Dad (86) had an MRI on his brain last week, and today we got the diagnosis of both vascular dementia and Alzheimers disease. It's early stages, but made a bit more poignant by the fact that we went to his brother's funeral yesterday - he'd been suffering from Alzheimers for years. Now Dad is still very 'normal' most of the time, but has significant memory issues which is what led us (well, me) to seek an explanation/diagnosis. Now we have it I feel like someone's dropped a truck on me - which is nuts, 'cos it's what I was expecting, really.

I'm an only child, so there's only me to do stuff - and I live in a different country from Dad, though have been in the UK looking after him for the past 2 and a half months. Due to go home to husband and dogs next Tuesday, and I feel so torn - don't want to leave Dad, but am desperate to see my little family. I'll be back here for Christmas, and now we have the diagnosis we have access to all the support services I can arrange for anything he needs in my absence - but, to be frank, I'm pretty scared about what the future holds.

I'm allowing myself today to have a bit of a wallow in the situation - tomorrow I'll just get up and get on with it. The memory clinic people can't predict how things will go, how fast this is likely to progress etc. (everyone is different), and I understand that - I suppose I'm just feeling my Dad's mortality a bit more now, and just wanting things to stay as they are.

I'm sure any of you with parents who have had a similar diagnosis feel the same, and I know I'll feel better after I get to see my husband, and have a hug. Dad seems unaffected by his diagnosis, says he's having a 'happy day' - which is good, and I'm staying cheerful around him - but really all I want to do is have a damn good cry! Hence this pot - somewhere to let it all out a bit smile Thanks for reading.

Needmoresleep Wed 25-Sep-13 16:38:51

You have come to the right place to wail...

Honestly it need not be that bleak. My mother's psychiatrist explained quite gently that in the olden days her memory loss would simply been considered old age, and not given a label. Her decline has probably been going on for a while and so is likely to continue slowly.

There is a lot that can with medication and by optimising living arrangements. Aricept has been a bit of a wonder pill for my mum, though not for everyone. Moving to very sheltered accommodation, with a good cooked meal each day, company, activities and support has really helped as well. In part because she is no longer stressed by admin and maintenance, and in part she is now able to look after herself better. The same can happen by remaining in a community but having the right level of supportive care.

That said, though it is possible to reach a point where someone is safe happy and secure despite memory problems, it is not always easy to get there. There is a lot of learning about what is available and how the system works. Please come back and ask questions.

pudcat Wed 25-Sep-13 21:51:30

Come and wail/ let off steam or whatever with us. Even though you are expecting the diagnosis it is still a shock. Christmas will soon be here, and you may be surprised that your Dad may not be any worse. My Mum has ups and downs, but she also has a lot of other health problems.

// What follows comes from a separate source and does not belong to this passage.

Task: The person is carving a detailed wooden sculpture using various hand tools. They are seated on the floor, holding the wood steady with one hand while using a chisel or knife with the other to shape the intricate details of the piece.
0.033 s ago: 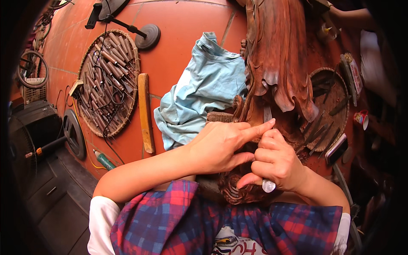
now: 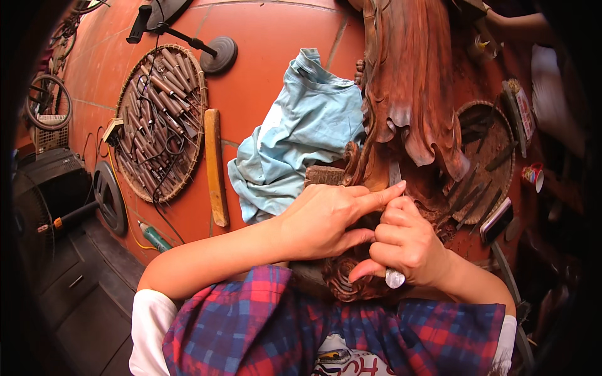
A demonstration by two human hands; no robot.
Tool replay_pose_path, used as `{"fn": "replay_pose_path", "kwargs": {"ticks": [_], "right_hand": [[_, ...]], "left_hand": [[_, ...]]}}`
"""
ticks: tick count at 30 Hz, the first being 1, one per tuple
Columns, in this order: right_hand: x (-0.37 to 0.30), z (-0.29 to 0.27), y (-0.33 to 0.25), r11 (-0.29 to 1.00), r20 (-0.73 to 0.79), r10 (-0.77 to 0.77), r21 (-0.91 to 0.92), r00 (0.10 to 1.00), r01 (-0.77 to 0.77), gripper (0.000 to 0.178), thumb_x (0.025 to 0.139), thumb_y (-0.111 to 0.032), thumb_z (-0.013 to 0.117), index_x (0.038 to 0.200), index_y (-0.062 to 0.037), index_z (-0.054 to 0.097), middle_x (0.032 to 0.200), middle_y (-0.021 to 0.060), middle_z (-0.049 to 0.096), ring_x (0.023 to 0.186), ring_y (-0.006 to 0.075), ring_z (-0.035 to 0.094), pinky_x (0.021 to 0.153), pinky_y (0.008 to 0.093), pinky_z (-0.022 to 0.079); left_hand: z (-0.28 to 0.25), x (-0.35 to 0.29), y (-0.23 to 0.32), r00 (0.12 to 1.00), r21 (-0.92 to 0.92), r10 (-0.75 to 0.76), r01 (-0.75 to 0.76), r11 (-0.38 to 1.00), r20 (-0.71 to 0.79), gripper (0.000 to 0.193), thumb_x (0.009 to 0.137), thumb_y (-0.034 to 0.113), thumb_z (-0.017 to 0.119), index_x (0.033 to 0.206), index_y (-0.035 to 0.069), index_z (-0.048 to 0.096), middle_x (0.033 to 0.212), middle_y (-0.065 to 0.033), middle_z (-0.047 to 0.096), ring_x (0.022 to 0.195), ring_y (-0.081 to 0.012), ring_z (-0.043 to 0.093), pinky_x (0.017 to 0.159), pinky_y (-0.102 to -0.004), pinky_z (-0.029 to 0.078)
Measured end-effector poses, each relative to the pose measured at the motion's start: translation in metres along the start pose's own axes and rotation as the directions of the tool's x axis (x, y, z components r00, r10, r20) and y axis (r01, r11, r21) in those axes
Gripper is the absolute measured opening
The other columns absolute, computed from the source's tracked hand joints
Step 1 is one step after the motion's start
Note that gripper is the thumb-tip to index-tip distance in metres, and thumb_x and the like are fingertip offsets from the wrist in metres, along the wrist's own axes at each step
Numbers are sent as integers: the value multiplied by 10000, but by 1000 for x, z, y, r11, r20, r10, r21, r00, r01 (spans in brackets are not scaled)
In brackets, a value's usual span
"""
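My right hand (image 2: 407, 244) is wrapped round a carving chisel, its pale handle end (image 2: 394, 278) poking out below the fist. The flat metal blade (image 2: 394, 170) points away from me against a reddish-brown wood carving (image 2: 411, 81) with flowing, drapery-like folds. My left hand (image 2: 326, 219) reaches in from the left, index finger stretched out with its tip at the blade, thumb apart and close to my right fingers. Its other fingers are partly hidden. Curled carved wood (image 2: 345, 279) shows beneath my hands, and a small wood block (image 2: 323, 175) lies just beyond the left one.
A light-blue cloth (image 2: 301, 131) lies left of the carving. Beyond are a wooden bar (image 2: 215, 169), a round basket (image 2: 201, 94) full of chisels and a stand base (image 2: 219, 55). Rightward sit another basket (image 2: 511, 135) with tools, a phone (image 2: 496, 220), a cup (image 2: 533, 177) and another person's arm (image 2: 517, 26).
Both hands and the chisel have shifted very slightly toward me. My grip looks the same, and the carving has not visibly moved.
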State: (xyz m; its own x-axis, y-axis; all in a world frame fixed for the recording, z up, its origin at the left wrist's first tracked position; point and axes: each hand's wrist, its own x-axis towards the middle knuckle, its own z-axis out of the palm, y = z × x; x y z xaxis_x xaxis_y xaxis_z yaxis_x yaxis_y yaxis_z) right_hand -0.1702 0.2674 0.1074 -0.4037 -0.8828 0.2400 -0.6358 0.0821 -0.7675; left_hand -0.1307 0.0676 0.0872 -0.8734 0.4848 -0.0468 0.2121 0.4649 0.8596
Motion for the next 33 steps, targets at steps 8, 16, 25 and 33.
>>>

Thanks - it's all sunk in a bit more now, but I'm not really sure how I'm feeling. Dad is still very much Dad at this point, albeit with memory lapses and the odd bout of strange behaviour (like trying to let non-existant people into the flat at 3 am!). We're talking about practical stuff like giving me the various forms of POA, and he seems to be in good humour most of the time. Our dementia support woman is coming on Monday, so hopefully there will be more practical stuff to arrange (I feel better when I can do something).

It's going to be horrible leaving here on Tuesday - I feel like I'm abandoning Dad - but then again, he is pretty much OK to look after himself at the moment (with a bit of support), and I need to spend time with my husband and nourish (and be nourished by) that relationship - which will give me strength to help Dad as things progress.

It's just been a bit of a miserable visit this time - I had to come over a few days earlier than planned because my aunt died, then I discovered Dad had been sitting here with an un-diagnosed broken wrist for 2 weeks - which I got sorted out, of course - then my uncle (husband of the aunt who died) started going downhill, then HE died, and then I got Dad's diagnosis the day after the funeral - and all the time missing home, husband and dogs (and cats, but not in the same way, sorry cats!). On the plus side, Dad's prostate cancer seems to be under control again, after I took charge of getting him to his various appointments (he kept cancelling them, mainly 'cos he was drinking too much).

The 'drinking too much' means that they won't prescribe Aricept or similar unless he decides to quit the booze. His first reaction was to say 'sure, I'll stop drinking' - but he and I both know that's not really going to happen - it's become a way of life for him to drink wine non-stop - and if that makes him happy, at age 86, I'm not going to try to persuade him otherwise (not that he'd remember if I did!). Just so long as he stays off the vodka, which is when he tends to fall over (hence the broken wrist and last year's broken hip and subsequent hip replacement).

I know all I'm doing is talking about how this affects me - but believe me I spend most of my time thinking about how things are affecting other people - Dad, husband, cousins who just lost both their parents in the space of 2 months, and so on. I would be spouting all this to my husband via Skype, but he's gone to the pub for the evening (lucky bugger), so I'm here instead. Thanks for reading, if you got this far - think I'm going (to the kitchen) for a glass of wine now! :D

pudcat Sat 28-Sep-13 21:57:43

What a rotten time you have had.
I know all I'm doing is talking about how this affects me not at all, but we have to think about ourselves. We can't tell our Mums and Dads how it affects us because a) they won't understand and b) if they did they would be so upset to think they are being a nuisance.
So here is a good place to let off steam without anyone thinking you don't care or are being selfish. The drink won't help your Dad, but at 86 what can you do? I can't stop my husband drinking, so I understand.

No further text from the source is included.